= TO DO =
The following entries should be restated word for word, pictures excluded.

Records from a collection
● ● ● ● ● ● ●

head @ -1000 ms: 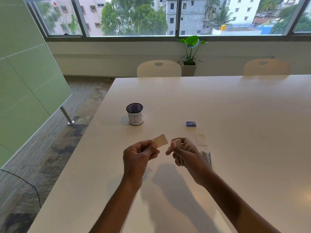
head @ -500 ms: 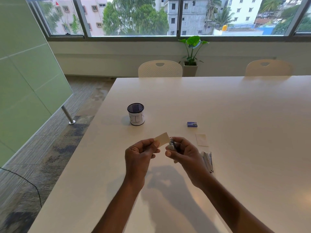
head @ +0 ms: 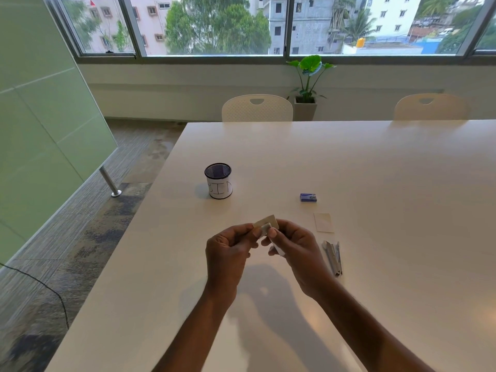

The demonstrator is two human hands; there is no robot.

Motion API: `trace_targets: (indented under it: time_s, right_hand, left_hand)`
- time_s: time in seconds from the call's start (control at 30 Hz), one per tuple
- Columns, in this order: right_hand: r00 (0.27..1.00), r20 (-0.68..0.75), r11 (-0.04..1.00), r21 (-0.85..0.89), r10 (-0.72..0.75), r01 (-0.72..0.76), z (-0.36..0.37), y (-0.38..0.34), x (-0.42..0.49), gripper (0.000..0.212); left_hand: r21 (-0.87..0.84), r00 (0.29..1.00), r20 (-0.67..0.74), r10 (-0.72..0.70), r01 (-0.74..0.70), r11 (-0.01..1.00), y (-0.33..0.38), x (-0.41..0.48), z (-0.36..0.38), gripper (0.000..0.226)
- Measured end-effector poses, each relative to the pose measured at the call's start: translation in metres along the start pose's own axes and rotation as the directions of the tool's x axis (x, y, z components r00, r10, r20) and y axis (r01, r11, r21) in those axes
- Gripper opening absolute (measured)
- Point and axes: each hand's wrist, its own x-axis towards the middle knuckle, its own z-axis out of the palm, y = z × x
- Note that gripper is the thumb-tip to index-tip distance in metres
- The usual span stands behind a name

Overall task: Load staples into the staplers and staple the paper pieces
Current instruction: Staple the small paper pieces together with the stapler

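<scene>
My left hand point(head: 230, 245) pinches a small cream paper piece point(head: 269, 220) above the white table point(head: 375, 183). My right hand point(head: 295, 242) holds a small stapler point(head: 276, 248), mostly hidden by the fingers, with its front end against the paper's edge. A second, silver stapler point(head: 333, 257) lies on the table just right of my right hand. Another paper piece point(head: 324, 222) lies flat beyond it. A small blue staple box point(head: 308, 197) sits farther back.
A dark mesh cup with a white paper label point(head: 218, 181) stands at the back left of my hands. Two white chairs point(head: 257, 108) stand at the table's far edge. The table's left edge drops to carpeted floor.
My two hands have come together: the stapler in my right hand has moved left and up onto the edge of the paper held in my left hand.
</scene>
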Motion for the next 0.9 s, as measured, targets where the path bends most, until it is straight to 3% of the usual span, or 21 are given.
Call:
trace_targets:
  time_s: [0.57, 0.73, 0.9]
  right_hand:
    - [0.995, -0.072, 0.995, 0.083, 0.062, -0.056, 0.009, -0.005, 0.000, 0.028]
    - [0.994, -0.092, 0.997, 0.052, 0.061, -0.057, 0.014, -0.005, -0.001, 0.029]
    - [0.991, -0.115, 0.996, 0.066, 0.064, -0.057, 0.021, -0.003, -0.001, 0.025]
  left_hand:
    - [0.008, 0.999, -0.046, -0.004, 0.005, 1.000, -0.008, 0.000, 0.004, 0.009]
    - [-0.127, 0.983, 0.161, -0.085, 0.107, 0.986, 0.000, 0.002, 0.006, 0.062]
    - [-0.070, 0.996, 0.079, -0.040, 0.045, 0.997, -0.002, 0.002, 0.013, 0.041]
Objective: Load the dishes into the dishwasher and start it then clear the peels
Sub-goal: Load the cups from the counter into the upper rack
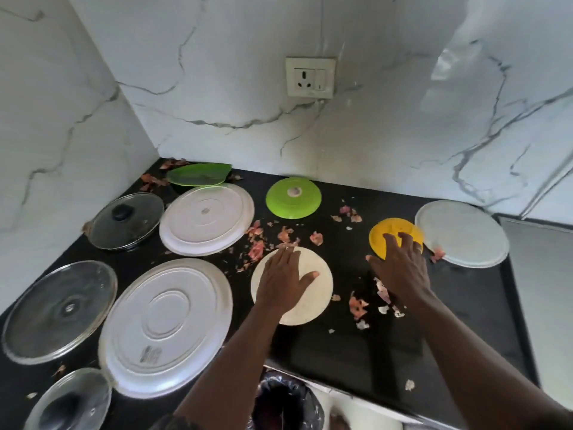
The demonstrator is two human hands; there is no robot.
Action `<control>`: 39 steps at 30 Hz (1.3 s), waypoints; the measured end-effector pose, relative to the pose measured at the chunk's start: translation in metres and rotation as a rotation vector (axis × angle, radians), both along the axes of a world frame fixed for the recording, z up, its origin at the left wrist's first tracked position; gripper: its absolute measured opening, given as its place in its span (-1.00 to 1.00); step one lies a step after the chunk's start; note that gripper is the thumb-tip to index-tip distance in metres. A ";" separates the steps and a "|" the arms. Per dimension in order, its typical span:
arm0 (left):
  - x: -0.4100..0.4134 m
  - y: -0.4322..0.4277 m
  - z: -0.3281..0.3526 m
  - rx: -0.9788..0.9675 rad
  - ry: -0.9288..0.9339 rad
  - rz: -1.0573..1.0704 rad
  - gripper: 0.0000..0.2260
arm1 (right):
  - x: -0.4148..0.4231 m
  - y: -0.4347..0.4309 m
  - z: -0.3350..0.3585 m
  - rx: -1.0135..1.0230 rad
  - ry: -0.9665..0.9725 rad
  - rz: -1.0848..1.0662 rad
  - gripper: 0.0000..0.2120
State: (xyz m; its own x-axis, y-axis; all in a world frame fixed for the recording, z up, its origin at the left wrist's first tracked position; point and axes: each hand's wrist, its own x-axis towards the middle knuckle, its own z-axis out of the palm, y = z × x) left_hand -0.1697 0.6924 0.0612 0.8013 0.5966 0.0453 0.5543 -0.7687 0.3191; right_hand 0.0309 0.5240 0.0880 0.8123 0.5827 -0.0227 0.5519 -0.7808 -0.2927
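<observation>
The black counter (341, 346) runs into a corner of marble-patterned wall, and overturned dishes crowd it. The left hand (283, 276) lies flat with straight fingers on a cream plate (319, 293) near the front edge. The right hand (401, 270) is spread wide, and its fingertips reach over the near rim of a yellow plate (383, 235); whether they press on it cannot be told.

A frosted plate (462, 234) sits just beside the yellow one, towards the right edge. A light green plate (293, 204) lies near the back wall. Two large white plates, one rear (206, 218) and one front (166, 327), fill the left half. A knobbed glass lid (125, 220) and a second glass lid (59, 310) lie along the left edge. A dark green leaf-shaped dish (197, 175) sits in the back corner.

Onion peels (257, 246) are scattered between the plates, in the back corner and beside the right wrist. A third glass lid (69, 401) is cut off at the bottom-left. A black-lined bin (285, 398) below the front edge is partly hidden by the left forearm. No dishwasher is in sight.
</observation>
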 end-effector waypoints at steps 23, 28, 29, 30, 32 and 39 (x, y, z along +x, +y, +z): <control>0.051 0.019 -0.029 -0.069 0.081 -0.020 -0.24 | 0.093 0.025 -0.051 -0.075 0.108 -0.061 0.05; 0.052 0.011 -0.028 -0.074 0.076 -0.055 -0.26 | 0.069 0.013 -0.039 -0.048 0.072 -0.060 0.07; 0.052 0.009 -0.028 -0.070 0.061 -0.073 -0.26 | 0.061 0.008 -0.036 -0.046 0.058 -0.073 0.08; 0.052 0.006 -0.028 -0.067 0.045 -0.089 -0.26 | 0.051 0.003 -0.034 -0.038 0.046 -0.087 0.10; 0.051 -0.002 -0.028 -0.065 0.022 -0.132 -0.27 | 0.030 -0.015 -0.029 -0.012 0.051 -0.123 0.09; 0.033 -0.036 -0.028 0.018 -0.015 -0.352 -0.23 | -0.056 -0.084 -0.013 0.057 0.008 -0.311 0.03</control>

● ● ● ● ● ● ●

= TASK SOLUTION =
head @ -1000 ms: 
head @ -500 ms: 
head @ +0 ms: 

The demonstrator is two human hands; there is no robot.

Motion API: `trace_targets: (indented under it: time_s, right_hand, left_hand)`
- time_s: time in seconds from the call's start (control at 30 Hz), one per tuple
- Columns, in this order: right_hand: r00 (0.27..1.00), r20 (-0.68..0.75), r11 (-0.04..1.00), r21 (-0.85..0.89), r10 (-0.72..0.75), r01 (-0.72..0.76), z (-0.36..0.37), y (-0.38..0.34), x (-0.42..0.49), gripper (0.000..0.212); left_hand: r21 (-0.87..0.84), r00 (0.29..1.00), r20 (-0.67..0.74), r10 (-0.72..0.70), r01 (-0.74..0.70), r11 (-0.01..1.00), y (-0.33..0.38), x (-0.41..0.48), z (-0.36..0.38), gripper (0.000..0.226)
- Measured end-effector poses, each relative to the pose measured at the call's start: translation in metres along the start pose's own axes and rotation as the directions of the tool's x axis (x, y, z components r00, r10, r20) and y axis (r01, r11, r21) in those axes
- Gripper opening absolute (measured)
- Point and axes: each hand's wrist, its own x-axis towards the middle knuckle, its own z-axis out of the palm, y = z × x
- Note that gripper is the thumb-tip to index-tip distance in metres
- The usual span stands behind a name

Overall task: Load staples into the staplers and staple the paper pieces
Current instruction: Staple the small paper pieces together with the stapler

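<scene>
My left hand point(head: 230, 245) pinches a small cream paper piece point(head: 269, 220) above the white table point(head: 375, 183). My right hand point(head: 295, 242) holds a small stapler point(head: 276, 248), mostly hidden by the fingers, with its front end against the paper's edge. A second, silver stapler point(head: 333, 257) lies on the table just right of my right hand. Another paper piece point(head: 324, 222) lies flat beyond it. A small blue staple box point(head: 308, 197) sits farther back.
A dark mesh cup with a white paper label point(head: 218, 181) stands at the back left of my hands. Two white chairs point(head: 257, 108) stand at the table's far edge. The table's left edge drops to carpeted floor.
My two hands have come together: the stapler in my right hand has moved left and up onto the edge of the paper held in my left hand.
</scene>
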Motion for the next 0.9 s, as measured, targets where the path bends most, until it is straight to 3% of the usual span, or 21 are given.
Call:
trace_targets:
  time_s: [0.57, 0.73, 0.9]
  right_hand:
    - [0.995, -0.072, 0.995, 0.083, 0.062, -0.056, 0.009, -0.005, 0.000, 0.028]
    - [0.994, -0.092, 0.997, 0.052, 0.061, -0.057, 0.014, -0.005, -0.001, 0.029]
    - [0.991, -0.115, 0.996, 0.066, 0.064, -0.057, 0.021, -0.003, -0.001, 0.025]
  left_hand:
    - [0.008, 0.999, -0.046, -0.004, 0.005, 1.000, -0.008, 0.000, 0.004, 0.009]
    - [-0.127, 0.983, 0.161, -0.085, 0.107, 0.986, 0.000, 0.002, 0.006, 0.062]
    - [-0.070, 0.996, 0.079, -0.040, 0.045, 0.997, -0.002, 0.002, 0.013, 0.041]
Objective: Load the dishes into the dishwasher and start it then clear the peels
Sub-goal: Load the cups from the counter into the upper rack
The demonstrator is two human hands; there is no robot.
Action `<control>`: 39 steps at 30 Hz (1.3 s), waypoints; the measured end-effector pose, relative to the pose measured at the chunk's start: translation in metres and rotation as a rotation vector (axis × angle, radians), both along the axes of a world frame fixed for the recording, z up, its origin at the left wrist's first tracked position; gripper: its absolute measured opening, given as its place in its span (-1.00 to 1.00); step one lies a step after the chunk's start; note that gripper is the thumb-tip to index-tip distance in metres. A ";" separates the steps and a "|" the arms. Per dimension in order, its typical span:
arm0 (left):
  - x: -0.4100..0.4134 m
  - y: -0.4322..0.4277 m
  - z: -0.3281..0.3526 m
  - rx: -0.9788..0.9675 rad
  - ry: -0.9288..0.9339 rad
  - rz: -1.0573..1.0704 rad
  - gripper: 0.0000..0.2260
arm1 (right):
  - x: -0.4148..0.4231 m
  - y: -0.4347..0.4309 m
  - z: -0.3350..0.3585 m
  - rx: -1.0135..1.0230 rad
  - ry: -0.9665..0.9725 rad
  - rz: -1.0848..1.0662 rad
  - gripper: 0.0000..0.2120
State: (xyz m; its own x-axis, y-axis; all in a world frame fixed for the recording, z up, its origin at the left wrist's first tracked position; point and axes: each hand's wrist, its own x-axis towards the middle knuckle, its own z-axis out of the palm, y = z × x) left_hand -0.1697 0.6924 0.0612 0.8013 0.5966 0.0453 0.5543 -0.7687 0.3191; right_hand 0.0309 0.5240 0.0880 0.8123 0.5827 -0.0227 0.5519 -0.7808 -0.2927
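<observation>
The black counter (341, 346) runs into a corner of marble-patterned wall, and overturned dishes crowd it. The left hand (283, 276) lies flat with straight fingers on a cream plate (319, 293) near the front edge. The right hand (401, 270) is spread wide, and its fingertips reach over the near rim of a yellow plate (383, 235); whether they press on it cannot be told.

A frosted plate (462, 234) sits just beside the yellow one, towards the right edge. A light green plate (293, 204) lies near the back wall. Two large white plates, one rear (206, 218) and one front (166, 327), fill the left half. A knobbed glass lid (125, 220) and a second glass lid (59, 310) lie along the left edge. A dark green leaf-shaped dish (197, 175) sits in the back corner.

Onion peels (257, 246) are scattered between the plates, in the back corner and beside the right wrist. A third glass lid (69, 401) is cut off at the bottom-left. A black-lined bin (285, 398) below the front edge is partly hidden by the left forearm. No dishwasher is in sight.
</observation>
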 end-effector waypoints at steps 23, 28, 29, 30, 32 and 39 (x, y, z along +x, +y, +z): <control>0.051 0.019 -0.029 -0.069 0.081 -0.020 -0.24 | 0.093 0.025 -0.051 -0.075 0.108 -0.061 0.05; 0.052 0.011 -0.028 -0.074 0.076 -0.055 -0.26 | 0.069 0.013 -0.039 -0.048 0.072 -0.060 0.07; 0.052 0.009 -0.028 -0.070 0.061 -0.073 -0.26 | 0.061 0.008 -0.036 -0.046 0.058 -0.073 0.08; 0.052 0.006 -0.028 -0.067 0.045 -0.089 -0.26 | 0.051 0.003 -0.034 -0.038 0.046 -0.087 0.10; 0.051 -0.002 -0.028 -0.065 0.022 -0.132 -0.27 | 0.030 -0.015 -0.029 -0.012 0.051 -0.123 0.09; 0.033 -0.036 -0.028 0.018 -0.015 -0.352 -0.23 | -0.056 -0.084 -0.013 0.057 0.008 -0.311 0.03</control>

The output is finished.